▶ [What the exercise asks]: All of the data needs to be repeated exactly.

▶ [Supplied material]:
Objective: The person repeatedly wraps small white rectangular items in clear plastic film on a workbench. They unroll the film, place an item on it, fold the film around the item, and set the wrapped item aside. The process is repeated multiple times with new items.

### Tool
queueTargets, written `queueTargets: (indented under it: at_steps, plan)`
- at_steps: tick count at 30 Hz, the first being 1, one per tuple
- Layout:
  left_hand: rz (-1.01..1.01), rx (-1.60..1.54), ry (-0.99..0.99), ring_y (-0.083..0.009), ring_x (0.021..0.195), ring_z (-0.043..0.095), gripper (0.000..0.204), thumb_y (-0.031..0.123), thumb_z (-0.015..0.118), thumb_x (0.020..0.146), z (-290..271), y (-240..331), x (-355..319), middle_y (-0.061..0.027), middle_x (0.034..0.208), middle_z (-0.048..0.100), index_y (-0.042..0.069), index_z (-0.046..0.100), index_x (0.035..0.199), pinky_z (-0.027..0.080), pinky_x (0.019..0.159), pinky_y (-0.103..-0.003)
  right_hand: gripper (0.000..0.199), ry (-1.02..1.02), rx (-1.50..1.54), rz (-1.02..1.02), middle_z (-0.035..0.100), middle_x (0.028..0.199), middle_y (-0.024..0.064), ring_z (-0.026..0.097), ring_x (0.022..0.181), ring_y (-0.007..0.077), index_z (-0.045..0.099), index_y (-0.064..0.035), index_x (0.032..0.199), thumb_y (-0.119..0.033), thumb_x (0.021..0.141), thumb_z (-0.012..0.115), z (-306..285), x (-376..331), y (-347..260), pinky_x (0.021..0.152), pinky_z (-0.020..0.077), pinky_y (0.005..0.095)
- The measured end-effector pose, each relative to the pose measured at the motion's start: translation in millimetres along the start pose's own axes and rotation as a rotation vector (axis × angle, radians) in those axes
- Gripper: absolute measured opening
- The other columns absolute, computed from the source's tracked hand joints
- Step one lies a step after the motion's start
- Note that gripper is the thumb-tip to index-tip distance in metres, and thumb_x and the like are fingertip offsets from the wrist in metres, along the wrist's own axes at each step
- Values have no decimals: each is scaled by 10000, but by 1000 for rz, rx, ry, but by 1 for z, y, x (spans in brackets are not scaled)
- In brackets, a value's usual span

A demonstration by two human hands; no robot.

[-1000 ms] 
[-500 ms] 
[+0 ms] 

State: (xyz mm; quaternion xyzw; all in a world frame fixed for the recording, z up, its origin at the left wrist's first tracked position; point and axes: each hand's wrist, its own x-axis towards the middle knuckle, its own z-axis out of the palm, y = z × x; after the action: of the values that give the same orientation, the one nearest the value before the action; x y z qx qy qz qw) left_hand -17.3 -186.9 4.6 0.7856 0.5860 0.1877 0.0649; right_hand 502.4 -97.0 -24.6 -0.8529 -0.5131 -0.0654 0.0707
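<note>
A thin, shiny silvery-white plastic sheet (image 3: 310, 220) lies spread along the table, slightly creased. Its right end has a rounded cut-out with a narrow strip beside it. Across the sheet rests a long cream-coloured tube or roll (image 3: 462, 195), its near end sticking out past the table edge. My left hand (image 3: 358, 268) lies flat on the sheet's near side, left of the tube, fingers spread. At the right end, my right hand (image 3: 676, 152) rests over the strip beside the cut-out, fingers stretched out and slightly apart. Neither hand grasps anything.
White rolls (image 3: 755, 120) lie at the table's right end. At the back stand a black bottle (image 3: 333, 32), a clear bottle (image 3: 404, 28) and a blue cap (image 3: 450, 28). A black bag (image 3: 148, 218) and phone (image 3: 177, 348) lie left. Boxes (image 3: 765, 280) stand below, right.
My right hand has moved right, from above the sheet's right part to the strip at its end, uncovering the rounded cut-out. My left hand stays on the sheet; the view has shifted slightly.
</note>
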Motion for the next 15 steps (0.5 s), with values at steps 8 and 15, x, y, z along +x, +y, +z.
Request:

▶ [Output below]:
Objective: The person repeatedly wraps small white rectangular items in clear plastic film on a workbench. They unroll the film, place an item on it, fold the film around the item, and set the wrapped item aside. The process is repeated multiple times with new items.

### Tool
queueTargets, written `queueTargets: (indented under it: at_steps, plan)`
- at_steps: tick count at 30 Hz, the first being 1, one per tuple
- Layout:
  left_hand: rz (-1.01..1.01), rx (-1.60..1.54), ry (-0.99..0.99), ring_y (-0.083..0.009), ring_x (0.021..0.195), ring_z (-0.043..0.095), gripper (0.000..0.204), thumb_y (-0.031..0.123), thumb_z (-0.015..0.118), thumb_x (0.020..0.146), z (-290..271), y (-240..331), x (-355..319), middle_y (-0.061..0.027), middle_x (0.034..0.208), middle_z (-0.048..0.100), index_y (-0.042..0.069), index_z (-0.046..0.100), index_x (0.035..0.199), pinky_z (-0.027..0.080), pinky_x (0.019..0.159), pinky_y (-0.103..-0.003)
  right_hand: gripper (0.000..0.199), ry (-1.02..1.02), rx (-1.50..1.54), rz (-1.02..1.02), middle_z (-0.035..0.100), middle_x (0.028..0.199), middle_y (-0.024..0.064), ring_z (-0.026..0.097), ring_x (0.022..0.181), ring_y (-0.007..0.077), index_z (-0.045..0.099), index_y (-0.064..0.035), index_x (0.032..0.199), thumb_y (-0.119..0.033), thumb_x (0.021..0.141), thumb_z (-0.012..0.115), z (-306..285), x (-376..331), y (-347..260), pinky_x (0.021..0.152), pinky_z (-0.020..0.077), pinky_y (0.005..0.095)
- The measured end-effector pose, each relative to the pose measured at the motion's start: translation in millimetres along the start pose's own axes and rotation as a rotation vector (axis × angle, radians) in those axes
- Gripper: absolute measured opening
- The other columns absolute, computed from the source's tracked hand joints
- Step one lies a step after the motion's start
- Note that gripper is the thumb-tip to index-tip distance in metres, and thumb_x and the like are fingertip offsets from the wrist in metres, along the wrist's own axes at each step
- Values have no decimals: each is scaled by 10000, but by 1000 for rz, rx, ry, but by 1 for z, y, x (spans in brackets are not scaled)
- In brackets, a value's usual span

A demonstration by two human hands; no robot.

[-1000 ms] 
[-500 ms] 
[+0 ms] 

State: (xyz mm; quaternion xyzw; all in a world frame fixed for the recording, z up, its origin at the left wrist's first tracked position; point and axes: each hand's wrist, its own x-axis towards the middle knuckle, its own z-axis out of the palm, y = z × x; after the action: of the values that give the same orientation, the one nearest the value before the action; x y z qx qy qz qw) left_hand -17.3 -186.9 4.6 0.7856 0.5860 0.1877 0.0649; right_hand 502.4 -97.0 -24.6 -0.8529 -0.5131 -0.0654 0.0707
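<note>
A thin, shiny silvery-white plastic sheet (image 3: 310, 220) lies spread along the table, slightly creased. Its right end has a rounded cut-out with a narrow strip beside it. Across the sheet rests a long cream-coloured tube or roll (image 3: 462, 195), its near end sticking out past the table edge. My left hand (image 3: 358, 268) lies flat on the sheet's near side, left of the tube, fingers spread. At the right end, my right hand (image 3: 676, 152) rests over the strip beside the cut-out, fingers stretched out and slightly apart. Neither hand grasps anything.
White rolls (image 3: 755, 120) lie at the table's right end. At the back stand a black bottle (image 3: 333, 32), a clear bottle (image 3: 404, 28) and a blue cap (image 3: 450, 28). A black bag (image 3: 148, 218) and phone (image 3: 177, 348) lie left. Boxes (image 3: 765, 280) stand below, right.
My right hand has moved right, from above the sheet's right part to the strip at its end, uncovering the rounded cut-out. My left hand stays on the sheet; the view has shifted slightly.
</note>
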Motion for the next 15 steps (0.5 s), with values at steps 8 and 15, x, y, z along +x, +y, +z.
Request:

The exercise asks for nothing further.